Потом лег и припал лицом к подушке. «Прощай, Ольга, будь счастлива», — заключил он.
— Захар! — крикнул он утром.
— Если от Ильинских придет человек за мной, скажи, что меня дома нет, в город уехал.
— Слушаю.
«Да… нет, я лучше напишу к ней, — сказал он сам себе, — а то дико покажется ей, что я вдруг пропал. Объяснение необходимо».
Он сел к столу и начал писать быстро, с жаром, с лихорадочной поспешностью, не так, как в начале мая писал к домовому хозяину. Ни разу не произошло близкой и неприятной встречи двух которых и двух что.

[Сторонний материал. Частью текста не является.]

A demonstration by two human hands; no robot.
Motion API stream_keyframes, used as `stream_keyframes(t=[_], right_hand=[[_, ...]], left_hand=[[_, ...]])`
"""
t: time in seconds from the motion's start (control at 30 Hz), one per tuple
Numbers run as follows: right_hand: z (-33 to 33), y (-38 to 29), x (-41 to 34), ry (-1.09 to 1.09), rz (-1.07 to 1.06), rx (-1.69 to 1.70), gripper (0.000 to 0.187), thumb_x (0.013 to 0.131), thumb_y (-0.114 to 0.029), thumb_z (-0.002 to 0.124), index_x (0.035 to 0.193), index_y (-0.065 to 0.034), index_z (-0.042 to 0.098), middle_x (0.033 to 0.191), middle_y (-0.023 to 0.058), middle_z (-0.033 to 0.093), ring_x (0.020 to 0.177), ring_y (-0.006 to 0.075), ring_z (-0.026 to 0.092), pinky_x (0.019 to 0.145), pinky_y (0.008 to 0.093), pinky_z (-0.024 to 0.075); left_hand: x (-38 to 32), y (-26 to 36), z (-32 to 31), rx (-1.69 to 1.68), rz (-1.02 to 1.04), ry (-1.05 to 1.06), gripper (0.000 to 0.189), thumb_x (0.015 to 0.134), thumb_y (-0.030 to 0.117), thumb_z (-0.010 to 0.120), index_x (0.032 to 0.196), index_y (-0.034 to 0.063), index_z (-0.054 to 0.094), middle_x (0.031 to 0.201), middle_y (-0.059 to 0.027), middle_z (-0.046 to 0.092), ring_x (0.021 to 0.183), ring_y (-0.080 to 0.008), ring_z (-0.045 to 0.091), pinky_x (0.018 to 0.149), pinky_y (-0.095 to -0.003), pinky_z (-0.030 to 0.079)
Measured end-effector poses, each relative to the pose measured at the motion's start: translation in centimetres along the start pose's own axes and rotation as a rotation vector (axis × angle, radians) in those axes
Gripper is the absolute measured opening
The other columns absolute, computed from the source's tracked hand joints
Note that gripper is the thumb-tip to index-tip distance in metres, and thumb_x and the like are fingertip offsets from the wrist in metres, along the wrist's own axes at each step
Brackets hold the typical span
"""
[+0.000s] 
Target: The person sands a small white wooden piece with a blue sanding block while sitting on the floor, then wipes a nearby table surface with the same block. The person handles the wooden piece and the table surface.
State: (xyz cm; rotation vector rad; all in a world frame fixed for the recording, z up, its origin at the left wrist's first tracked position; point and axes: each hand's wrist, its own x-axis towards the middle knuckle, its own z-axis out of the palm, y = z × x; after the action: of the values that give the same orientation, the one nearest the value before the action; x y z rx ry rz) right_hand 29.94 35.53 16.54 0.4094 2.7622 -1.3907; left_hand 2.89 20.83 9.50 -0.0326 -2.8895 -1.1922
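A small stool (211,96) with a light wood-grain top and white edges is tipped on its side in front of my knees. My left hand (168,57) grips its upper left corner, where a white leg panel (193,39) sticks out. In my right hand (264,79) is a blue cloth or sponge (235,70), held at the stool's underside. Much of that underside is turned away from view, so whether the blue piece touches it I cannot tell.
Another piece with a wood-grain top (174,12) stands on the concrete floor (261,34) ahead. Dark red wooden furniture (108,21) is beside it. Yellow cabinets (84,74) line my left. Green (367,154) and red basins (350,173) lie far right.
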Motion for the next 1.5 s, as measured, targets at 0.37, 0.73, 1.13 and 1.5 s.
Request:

«Вам странно, Ольга Сергеевна (писал он), вместо меня самого получить это письмо, когда мы так часто видимся. Прочитайте до конца, и вы увидите, что мне иначе поступить нельзя. Надо было бы начать с этого письма: тогда мы оба избавились бы многих упреков совести впереди; но и теперь не поздно. Мы полюбили друг друга так внезапно, так быстро, как будто оба вдруг сделались больны, и это мне мешало очнуться ранее. Притом, глядя на вас, слушая вас по целым часам, кто бы добровольно захотел принимать на себя тяжелую обязанность отрезвляться от очарования? Где напасешься на каждый миг оглядки и силы воли, чтоб остановиться у всякой покатости и не увлечься по ее склону? И я всякий день думал: „Дальше не увлекусь, я остановлюсь: от меня зависит“ — и увлекся, и теперь настает борьба, в которой требую вашей помощи. Я только сегодня, в эту ночь, понял, как быстро скользят ноги мои: вчера только удалось мне заглянуть поглубже в пропасть, куда я падаю, и я решился остановиться.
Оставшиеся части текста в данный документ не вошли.